DESCRIPTION OF THE TASK — Each line from the one containing "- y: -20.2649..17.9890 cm" through the last line of the material below is to be transcribed exactly, with nothing else included.

━━━━━━━━

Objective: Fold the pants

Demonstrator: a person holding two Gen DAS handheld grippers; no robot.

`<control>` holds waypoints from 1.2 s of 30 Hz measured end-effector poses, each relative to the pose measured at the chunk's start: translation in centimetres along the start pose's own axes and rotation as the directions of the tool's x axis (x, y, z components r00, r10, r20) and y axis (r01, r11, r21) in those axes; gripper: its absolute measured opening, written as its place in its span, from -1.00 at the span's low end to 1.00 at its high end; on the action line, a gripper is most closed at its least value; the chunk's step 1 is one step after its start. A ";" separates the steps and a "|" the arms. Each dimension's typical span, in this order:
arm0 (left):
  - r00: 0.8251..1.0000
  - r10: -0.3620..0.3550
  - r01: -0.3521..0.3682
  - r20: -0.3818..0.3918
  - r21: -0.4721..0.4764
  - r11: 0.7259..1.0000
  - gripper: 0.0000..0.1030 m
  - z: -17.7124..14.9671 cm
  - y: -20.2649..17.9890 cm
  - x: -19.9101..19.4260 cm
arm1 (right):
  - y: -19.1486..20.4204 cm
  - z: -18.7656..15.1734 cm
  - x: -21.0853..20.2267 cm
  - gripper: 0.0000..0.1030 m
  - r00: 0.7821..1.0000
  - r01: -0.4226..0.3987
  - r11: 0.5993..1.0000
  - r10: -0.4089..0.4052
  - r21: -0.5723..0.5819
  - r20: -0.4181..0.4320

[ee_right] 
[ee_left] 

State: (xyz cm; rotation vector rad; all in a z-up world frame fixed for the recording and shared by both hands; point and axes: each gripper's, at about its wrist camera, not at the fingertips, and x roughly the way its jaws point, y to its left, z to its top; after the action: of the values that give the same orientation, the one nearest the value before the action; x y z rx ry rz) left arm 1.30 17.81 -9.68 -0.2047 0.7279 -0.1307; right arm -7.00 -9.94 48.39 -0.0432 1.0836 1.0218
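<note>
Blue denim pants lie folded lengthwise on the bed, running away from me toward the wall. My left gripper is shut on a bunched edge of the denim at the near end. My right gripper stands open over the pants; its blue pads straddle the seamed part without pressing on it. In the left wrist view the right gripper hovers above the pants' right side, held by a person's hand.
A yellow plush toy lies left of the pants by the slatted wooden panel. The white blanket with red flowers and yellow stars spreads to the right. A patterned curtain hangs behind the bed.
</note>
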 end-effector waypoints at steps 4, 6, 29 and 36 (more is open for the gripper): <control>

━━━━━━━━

RESPONSE TO THIS EXERCISE —
  - y: -20.2649..17.9890 cm
  - x: -19.9101..19.4260 cm
arm1 (right):
  - y: -19.1486..20.4204 cm
  - z: -18.7656..15.1734 cm
  - x: -21.0853..20.2267 cm
  - gripper: 0.0000..0.1030 m
  - r00: 0.7821..1.0000
  - r01: -0.4226..0.3987
  - r11: 0.5993..1.0000
  - r10: -0.4089..0.4052
  - r21: -0.5723..0.5819
  - r20: -0.4181..0.4320

[ee_right] 
[ee_left] 

State: (xyz cm; rotation vector rad; all in a z-up world frame fixed for the recording and shared by both hands; point and axes: each gripper's, at about its wrist camera, not at the fingertips, and x roughly the way its jaws point, y to its left, z to its top; after the action: of the values that give the same orientation, the one nearest the value before the action; x y z rx ry rz) left arm 1.30 17.81 -9.68 -0.2047 0.7279 -0.1307; right arm -7.00 -9.94 48.39 -0.0432 1.0836 1.0218
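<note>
Blue denim pants lie folded lengthwise on the bed, running away from me toward the wall. My left gripper is shut on a bunched edge of the denim at the near end. My right gripper stands open over the pants; its blue pads straddle the seamed part without pressing on it. In the left wrist view the right gripper hovers above the pants' right side, held by a person's hand.
A yellow plush toy lies left of the pants by the slatted wooden panel. The white blanket with red flowers and yellow stars spreads to the right. A patterned curtain hangs behind the bed.
</note>
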 end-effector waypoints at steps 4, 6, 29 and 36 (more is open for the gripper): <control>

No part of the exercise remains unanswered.